La recrudescence des mouvements de grève à l’ère du changement est devenue une profonde source d’inquiétude pour le commun des béninois. A moindre éternuement, on déclenche des mouvements de grève quelque fois sans service minimum avec pour conséquence des morts en cascades. Les syndicalistes, se faisant, affichent la dégoûtante image de personnes insensibles aux souffrances humaines et à la valeur sublime d’un être humain. On a plus l’impression qu’on s’acharne contre un homme pour l’abattre, pour régler des comptes et que sais-je encore ! Mais en réalité, les travailleurs de l’administration publique doivent comprendre que seul le travail libère l’homme et lui donnent les ressources nécessaires à sa croissance et sa subsistance. Rester à la maison des jours et des jours au motif de grève c’est simplement œuvrer à la régression du pouvoir d’achat du béninois lambda. Car la somme des activités de chaque secteur de l’administration publique contribue au renflouement des caisses publiques dont les fonds sont redistribués au prorata des catégories socioprofessionnelles. La multiplicité des grèves aujourd’hui au Bénin nuit gravement à la sincérité et à la crédibilité des mouvements syndicaux et par surcroît appauvrit dangereusement l’Etat qui risque de s’enliser si rien n’est fait. La grève annoncée de 48h qui va démarrer le mercredi prochain vient sans douter assener un nouveau coup à la trésorerie de l’Etat déjà claudicante. Et les syndicalistes qui ne veulent pas s’en arrêter là risquent de pousser si loin le bouchon que l’Etat ne soit plus en mesure d’assurer même le peu qu’il garantit aujourd’hui. Face à cette situation alarmante, les leaders syndicaux sont invités à plus de retenue dans le déclenchement des mouvements et le gouvernement doit très rapidement entrer en négociations avec les différentes centrales syndicales pour désamorcer la bombe.
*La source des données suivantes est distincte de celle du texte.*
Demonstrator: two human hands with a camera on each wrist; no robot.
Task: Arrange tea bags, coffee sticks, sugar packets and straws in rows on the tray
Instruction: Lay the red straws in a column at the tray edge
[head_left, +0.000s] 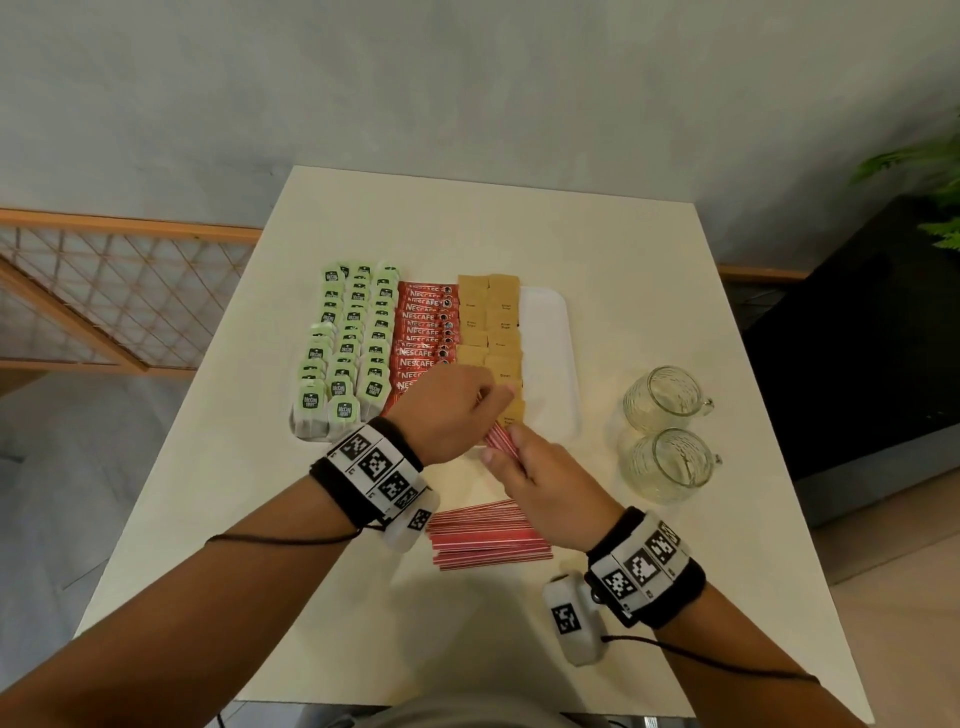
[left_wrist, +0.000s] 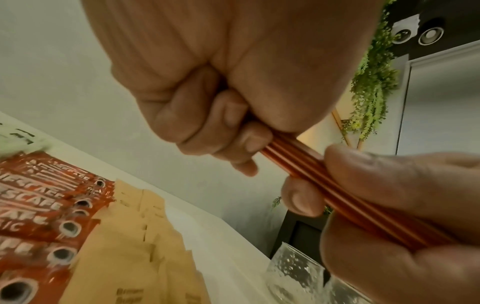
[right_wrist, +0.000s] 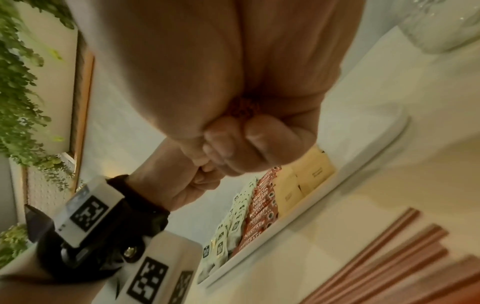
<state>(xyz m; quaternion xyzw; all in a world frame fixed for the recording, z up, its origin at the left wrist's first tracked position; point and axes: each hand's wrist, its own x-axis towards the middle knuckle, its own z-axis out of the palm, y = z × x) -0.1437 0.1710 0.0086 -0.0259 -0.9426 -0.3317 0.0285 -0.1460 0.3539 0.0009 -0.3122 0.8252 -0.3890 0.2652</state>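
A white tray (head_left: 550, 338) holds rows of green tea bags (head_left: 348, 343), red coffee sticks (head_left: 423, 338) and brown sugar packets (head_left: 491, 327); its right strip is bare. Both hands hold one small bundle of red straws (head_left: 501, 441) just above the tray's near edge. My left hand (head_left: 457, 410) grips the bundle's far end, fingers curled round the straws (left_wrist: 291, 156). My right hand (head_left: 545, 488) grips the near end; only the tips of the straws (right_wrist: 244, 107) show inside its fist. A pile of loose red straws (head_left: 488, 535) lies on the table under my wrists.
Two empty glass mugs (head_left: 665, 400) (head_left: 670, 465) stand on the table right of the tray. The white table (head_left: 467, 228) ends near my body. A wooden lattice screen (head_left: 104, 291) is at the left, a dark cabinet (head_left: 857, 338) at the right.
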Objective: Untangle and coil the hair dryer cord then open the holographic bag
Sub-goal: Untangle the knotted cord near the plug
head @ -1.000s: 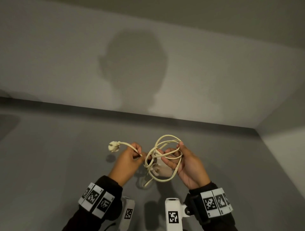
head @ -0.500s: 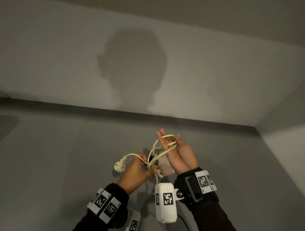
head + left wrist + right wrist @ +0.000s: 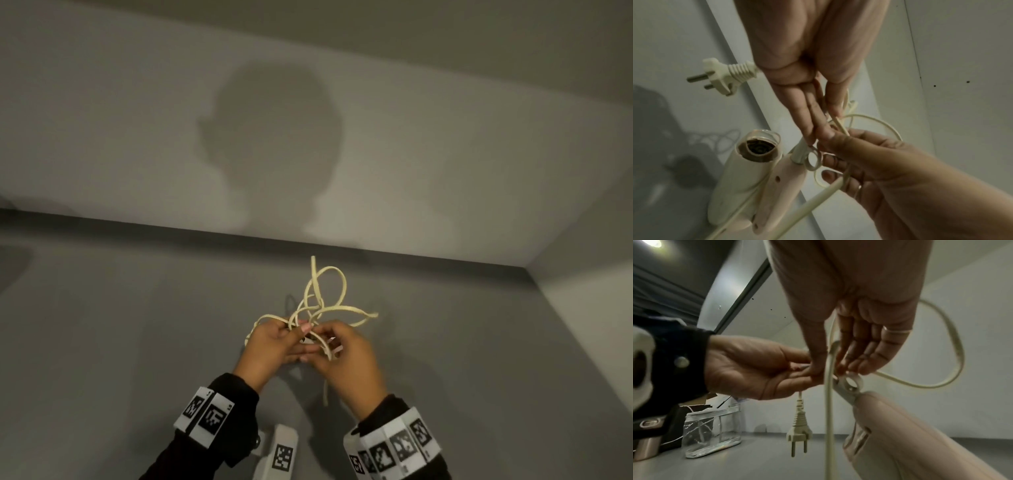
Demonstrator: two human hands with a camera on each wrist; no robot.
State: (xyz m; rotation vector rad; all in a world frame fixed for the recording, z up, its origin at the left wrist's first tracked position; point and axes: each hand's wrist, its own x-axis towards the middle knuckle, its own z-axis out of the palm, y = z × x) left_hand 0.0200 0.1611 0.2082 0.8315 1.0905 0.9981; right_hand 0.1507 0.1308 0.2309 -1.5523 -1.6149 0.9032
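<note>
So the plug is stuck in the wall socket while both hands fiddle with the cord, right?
Not quite. The plug isn't in any socket: the right wrist view shows it dangling free below the left hand, prongs bare and pointing down. The rest holds: the left hand and the right hand are both working the cord.

- A pale wall [image 3: 445,144] rose behind a flat grey surface [image 3: 102,342], and a dark strip ran along the line where they met.
- A second, lighter wall [image 3: 589,308] closed the corner on the right.
- A shadow of a head [image 3: 270,137] lay on the pale wall.
- A bright lamp [image 3: 652,243] glowed at the top left of the right wrist view.
- A dark, blurred object [image 3: 655,426] with a metallic part stood at that view's left edge.
</note>
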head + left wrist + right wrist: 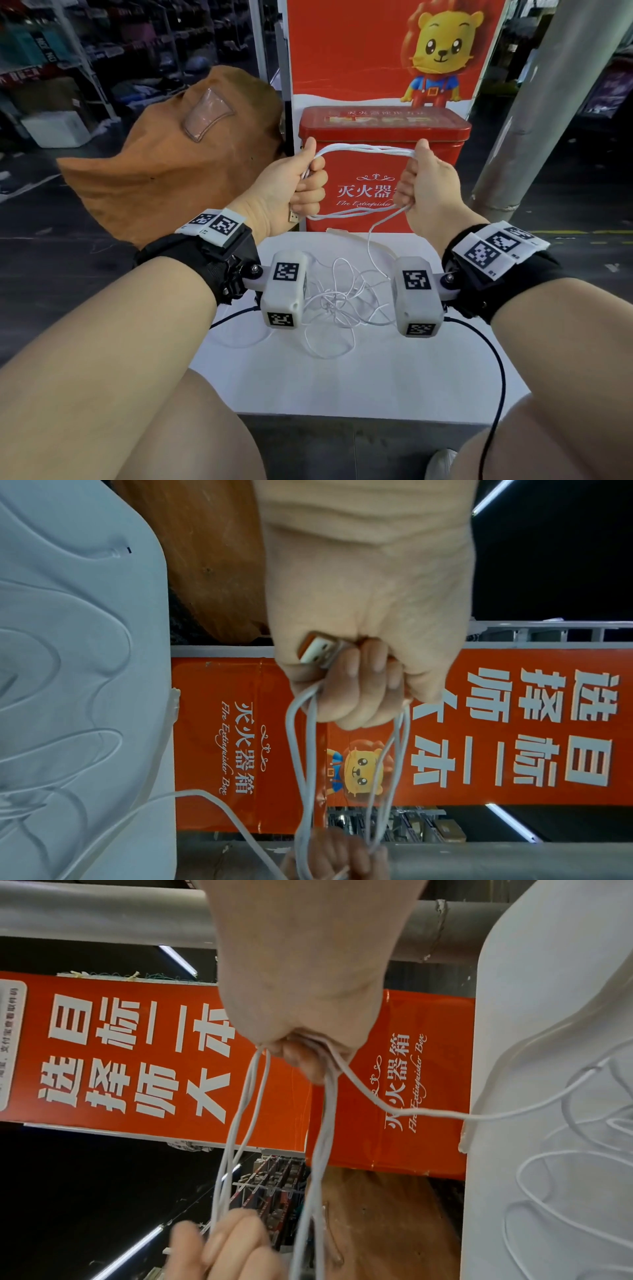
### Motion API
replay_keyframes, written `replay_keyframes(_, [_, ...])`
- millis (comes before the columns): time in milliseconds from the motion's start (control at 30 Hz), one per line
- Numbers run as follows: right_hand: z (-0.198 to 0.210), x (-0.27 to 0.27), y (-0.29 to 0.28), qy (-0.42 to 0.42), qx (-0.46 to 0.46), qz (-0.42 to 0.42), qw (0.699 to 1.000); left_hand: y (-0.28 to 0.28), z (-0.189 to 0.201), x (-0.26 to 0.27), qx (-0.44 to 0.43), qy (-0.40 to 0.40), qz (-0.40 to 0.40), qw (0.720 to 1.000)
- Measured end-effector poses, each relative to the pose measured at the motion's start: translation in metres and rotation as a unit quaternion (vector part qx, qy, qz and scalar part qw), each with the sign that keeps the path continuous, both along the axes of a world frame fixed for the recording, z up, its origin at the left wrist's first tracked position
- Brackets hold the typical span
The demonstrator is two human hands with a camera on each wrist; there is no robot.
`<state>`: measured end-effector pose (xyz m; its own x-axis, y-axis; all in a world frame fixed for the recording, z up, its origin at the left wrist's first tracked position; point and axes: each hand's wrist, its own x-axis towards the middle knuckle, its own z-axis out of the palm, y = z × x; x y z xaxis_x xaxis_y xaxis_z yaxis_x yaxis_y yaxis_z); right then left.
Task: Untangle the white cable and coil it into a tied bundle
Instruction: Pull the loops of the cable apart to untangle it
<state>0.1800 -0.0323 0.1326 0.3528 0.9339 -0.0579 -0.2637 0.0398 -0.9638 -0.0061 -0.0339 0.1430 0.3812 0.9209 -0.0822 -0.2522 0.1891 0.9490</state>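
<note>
Bare knees (191, 428) frame the white bench (342, 383), where the loose part of the white cable (337, 301) lies in a snarl. Above it we hold several loops stretched between both fists: our left hand (291, 185) is curled tight round one end of the loops, with the plug (316, 649) trapped in the grip, and our right hand (428, 186) is clamped on the other end. One strand (371, 240) trails down to the snarl. To wind well, we judge, we should keep the loops even and taut, feed slack slowly, and shake out knots before they reach the right fist.
</note>
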Motion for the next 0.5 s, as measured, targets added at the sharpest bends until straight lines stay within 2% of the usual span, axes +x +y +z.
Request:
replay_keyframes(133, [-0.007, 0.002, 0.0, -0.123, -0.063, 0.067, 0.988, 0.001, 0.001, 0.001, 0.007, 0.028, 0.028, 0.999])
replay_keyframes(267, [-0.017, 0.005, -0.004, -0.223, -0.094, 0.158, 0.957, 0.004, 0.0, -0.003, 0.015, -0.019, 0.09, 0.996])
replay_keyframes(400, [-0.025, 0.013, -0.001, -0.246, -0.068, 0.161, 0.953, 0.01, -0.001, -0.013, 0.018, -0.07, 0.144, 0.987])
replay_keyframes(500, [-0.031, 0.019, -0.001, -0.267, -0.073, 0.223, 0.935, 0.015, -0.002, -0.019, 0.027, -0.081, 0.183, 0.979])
Rappelons à toutes fins utiles ce qui constitue l’essentiel des revendications syndicales :
1. La hiérarchisation des salaires des travailleurs des secteurs privé et parapublic suite au relèvement du SMIG intervenu depuis 2003 ;
2. Le relèvement du SMIG à hauteur de 25% dans les secteurs privé et parapublic ;
3. Le relèvement du point d’indice à hauteur de 25% dans les secteurs privé et parapublic ;
4. La suppression de la TVA sur les factures d’électricités et de l’eau ;
5. La réduction du train de vie de l’Etat et la suppression immédiate des Institutions budgétivores non prévues par la Constitution ;
6. Le respect scrupuleux des libertés démocratiques et syndicales ;
7. La prise d’autre mesure d’accompagnement aux fins de préserver le pouvoir d’achat des populations en général et des travailleurs en particulier ;
8. L’ouverture sans délai des négociations Gouvernements Centrales Syndicales avec la prise en compte effective des revendications des travailleurs.